Activity: Start at the line containing "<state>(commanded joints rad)" and transcribe every line exactly through the end of the records below, and only those lines.

Information given:

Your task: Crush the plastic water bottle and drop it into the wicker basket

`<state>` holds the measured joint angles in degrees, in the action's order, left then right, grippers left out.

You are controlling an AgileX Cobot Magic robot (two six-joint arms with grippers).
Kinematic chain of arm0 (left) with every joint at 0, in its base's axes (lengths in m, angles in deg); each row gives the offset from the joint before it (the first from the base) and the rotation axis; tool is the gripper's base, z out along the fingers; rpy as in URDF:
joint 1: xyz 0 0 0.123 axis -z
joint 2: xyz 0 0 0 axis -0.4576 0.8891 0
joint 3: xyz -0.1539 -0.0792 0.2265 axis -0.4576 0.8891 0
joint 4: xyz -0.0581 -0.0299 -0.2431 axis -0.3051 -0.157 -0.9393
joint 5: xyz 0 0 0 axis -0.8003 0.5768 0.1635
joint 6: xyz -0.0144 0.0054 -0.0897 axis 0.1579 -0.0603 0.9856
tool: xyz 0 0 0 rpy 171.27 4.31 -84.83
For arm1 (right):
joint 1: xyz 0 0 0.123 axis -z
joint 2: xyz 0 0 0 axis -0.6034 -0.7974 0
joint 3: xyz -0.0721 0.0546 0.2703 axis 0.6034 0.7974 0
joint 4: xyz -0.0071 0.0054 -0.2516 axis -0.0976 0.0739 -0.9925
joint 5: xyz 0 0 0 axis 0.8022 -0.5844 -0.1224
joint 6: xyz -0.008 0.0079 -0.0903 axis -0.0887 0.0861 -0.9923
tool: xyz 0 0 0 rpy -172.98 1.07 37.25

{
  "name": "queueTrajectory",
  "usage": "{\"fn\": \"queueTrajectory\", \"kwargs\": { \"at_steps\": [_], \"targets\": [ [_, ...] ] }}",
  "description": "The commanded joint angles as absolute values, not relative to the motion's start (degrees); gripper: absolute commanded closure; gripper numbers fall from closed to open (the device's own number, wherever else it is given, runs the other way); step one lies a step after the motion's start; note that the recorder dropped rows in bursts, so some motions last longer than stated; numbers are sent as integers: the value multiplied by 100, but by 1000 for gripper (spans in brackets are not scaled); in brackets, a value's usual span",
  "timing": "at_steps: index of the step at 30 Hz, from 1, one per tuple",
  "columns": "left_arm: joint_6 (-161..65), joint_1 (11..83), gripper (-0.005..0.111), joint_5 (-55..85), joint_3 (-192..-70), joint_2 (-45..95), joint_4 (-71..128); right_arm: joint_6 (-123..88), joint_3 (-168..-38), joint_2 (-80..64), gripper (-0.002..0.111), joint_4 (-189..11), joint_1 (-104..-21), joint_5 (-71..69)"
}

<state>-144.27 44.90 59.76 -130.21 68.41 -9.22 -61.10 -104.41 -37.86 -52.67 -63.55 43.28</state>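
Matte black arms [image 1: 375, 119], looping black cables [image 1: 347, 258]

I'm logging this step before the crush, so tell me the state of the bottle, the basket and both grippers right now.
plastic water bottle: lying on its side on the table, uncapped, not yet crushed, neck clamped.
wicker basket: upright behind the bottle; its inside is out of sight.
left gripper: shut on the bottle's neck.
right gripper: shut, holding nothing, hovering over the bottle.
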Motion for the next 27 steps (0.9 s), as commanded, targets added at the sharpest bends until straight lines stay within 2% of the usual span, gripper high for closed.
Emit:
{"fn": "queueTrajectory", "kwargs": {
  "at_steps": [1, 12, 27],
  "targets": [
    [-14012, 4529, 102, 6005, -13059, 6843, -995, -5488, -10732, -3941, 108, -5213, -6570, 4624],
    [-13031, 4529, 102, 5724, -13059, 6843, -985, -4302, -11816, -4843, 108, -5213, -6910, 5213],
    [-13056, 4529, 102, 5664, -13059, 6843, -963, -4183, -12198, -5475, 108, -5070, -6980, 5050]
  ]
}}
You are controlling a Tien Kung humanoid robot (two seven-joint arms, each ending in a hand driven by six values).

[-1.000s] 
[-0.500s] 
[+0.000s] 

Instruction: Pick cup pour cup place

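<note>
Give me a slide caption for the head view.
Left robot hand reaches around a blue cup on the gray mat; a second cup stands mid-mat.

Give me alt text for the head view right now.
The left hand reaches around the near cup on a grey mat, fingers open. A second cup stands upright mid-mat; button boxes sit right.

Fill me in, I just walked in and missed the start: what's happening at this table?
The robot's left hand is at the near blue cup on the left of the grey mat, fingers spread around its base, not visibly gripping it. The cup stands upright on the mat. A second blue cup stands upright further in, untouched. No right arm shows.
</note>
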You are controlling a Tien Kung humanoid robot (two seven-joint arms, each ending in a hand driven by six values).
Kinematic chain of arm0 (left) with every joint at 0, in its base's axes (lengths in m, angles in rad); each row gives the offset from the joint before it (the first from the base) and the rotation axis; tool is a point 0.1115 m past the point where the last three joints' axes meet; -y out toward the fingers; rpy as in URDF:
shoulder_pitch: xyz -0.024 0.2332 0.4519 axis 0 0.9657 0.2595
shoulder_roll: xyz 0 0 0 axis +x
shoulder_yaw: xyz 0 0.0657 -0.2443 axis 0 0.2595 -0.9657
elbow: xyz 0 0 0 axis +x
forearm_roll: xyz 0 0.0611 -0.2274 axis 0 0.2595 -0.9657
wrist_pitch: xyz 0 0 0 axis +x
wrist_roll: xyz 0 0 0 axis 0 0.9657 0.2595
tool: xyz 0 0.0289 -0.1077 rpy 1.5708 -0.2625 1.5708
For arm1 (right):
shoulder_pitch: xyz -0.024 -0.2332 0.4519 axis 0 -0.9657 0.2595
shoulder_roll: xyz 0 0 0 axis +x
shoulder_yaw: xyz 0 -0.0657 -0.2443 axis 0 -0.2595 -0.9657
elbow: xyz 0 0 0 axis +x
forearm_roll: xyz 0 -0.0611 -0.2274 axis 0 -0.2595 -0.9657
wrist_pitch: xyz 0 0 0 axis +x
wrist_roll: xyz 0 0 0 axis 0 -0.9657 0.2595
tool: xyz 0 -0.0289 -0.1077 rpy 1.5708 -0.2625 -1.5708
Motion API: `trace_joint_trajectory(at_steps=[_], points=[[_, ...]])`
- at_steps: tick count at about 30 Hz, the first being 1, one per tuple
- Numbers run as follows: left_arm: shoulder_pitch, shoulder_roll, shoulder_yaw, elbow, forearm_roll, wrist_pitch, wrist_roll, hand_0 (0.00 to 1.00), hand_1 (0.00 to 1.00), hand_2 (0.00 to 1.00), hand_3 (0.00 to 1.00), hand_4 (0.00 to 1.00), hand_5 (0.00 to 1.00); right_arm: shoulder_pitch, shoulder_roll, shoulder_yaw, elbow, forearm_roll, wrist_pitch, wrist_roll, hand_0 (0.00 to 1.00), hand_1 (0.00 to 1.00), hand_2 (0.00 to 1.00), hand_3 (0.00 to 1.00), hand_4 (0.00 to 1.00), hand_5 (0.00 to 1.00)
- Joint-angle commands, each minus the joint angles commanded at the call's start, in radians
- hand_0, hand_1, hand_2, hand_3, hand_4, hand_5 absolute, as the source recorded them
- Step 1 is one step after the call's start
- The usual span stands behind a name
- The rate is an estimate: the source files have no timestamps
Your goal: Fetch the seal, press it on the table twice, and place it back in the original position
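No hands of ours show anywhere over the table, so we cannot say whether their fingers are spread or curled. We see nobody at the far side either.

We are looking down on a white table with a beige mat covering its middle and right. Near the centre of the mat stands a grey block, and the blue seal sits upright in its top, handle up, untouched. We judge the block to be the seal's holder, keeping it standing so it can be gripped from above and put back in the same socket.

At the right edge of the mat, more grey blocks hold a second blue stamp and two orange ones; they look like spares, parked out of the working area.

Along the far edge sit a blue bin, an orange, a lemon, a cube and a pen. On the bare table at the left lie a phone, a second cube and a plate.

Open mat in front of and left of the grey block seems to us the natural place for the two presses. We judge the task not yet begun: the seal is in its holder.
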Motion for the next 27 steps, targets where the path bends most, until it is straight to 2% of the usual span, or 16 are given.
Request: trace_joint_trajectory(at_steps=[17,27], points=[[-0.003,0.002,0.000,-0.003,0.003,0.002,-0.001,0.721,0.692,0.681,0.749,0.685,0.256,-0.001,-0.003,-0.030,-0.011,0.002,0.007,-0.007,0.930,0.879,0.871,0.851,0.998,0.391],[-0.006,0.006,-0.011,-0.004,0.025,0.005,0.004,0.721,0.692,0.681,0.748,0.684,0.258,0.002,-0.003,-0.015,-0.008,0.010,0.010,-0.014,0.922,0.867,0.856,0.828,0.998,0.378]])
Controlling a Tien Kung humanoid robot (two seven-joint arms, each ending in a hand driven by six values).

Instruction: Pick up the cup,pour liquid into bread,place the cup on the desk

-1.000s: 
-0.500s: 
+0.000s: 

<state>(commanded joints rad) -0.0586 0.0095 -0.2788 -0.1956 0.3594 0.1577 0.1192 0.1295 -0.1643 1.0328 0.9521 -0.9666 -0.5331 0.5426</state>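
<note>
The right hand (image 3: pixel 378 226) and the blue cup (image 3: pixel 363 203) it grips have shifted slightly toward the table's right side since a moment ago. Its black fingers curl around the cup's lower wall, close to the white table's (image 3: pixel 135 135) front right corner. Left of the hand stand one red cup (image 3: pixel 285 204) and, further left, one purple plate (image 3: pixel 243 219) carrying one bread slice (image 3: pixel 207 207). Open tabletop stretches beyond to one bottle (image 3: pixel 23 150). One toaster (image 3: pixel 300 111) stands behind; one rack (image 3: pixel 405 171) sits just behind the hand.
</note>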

Task result:
<state>(commanded joints rad) -0.0586 0.0095 -0.2788 -0.1956 0.3594 0.1577 0.1192 0.1295 -0.1643 1.0328 0.9521 -0.9666 -0.5331 0.5426</state>
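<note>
The right hand (image 3: pixel 378 226) and the blue cup (image 3: pixel 363 203) it grips have shifted slightly toward the table's right side since a moment ago. Its black fingers curl around the cup's lower wall, close to the white table's (image 3: pixel 135 135) front right corner. Left of the hand stand one red cup (image 3: pixel 285 204) and, further left, one purple plate (image 3: pixel 243 219) carrying one bread slice (image 3: pixel 207 207). Open tabletop stretches beyond to one bottle (image 3: pixel 23 150). One toaster (image 3: pixel 300 111) stands behind; one rack (image 3: pixel 405 171) sits just behind the hand.
</note>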

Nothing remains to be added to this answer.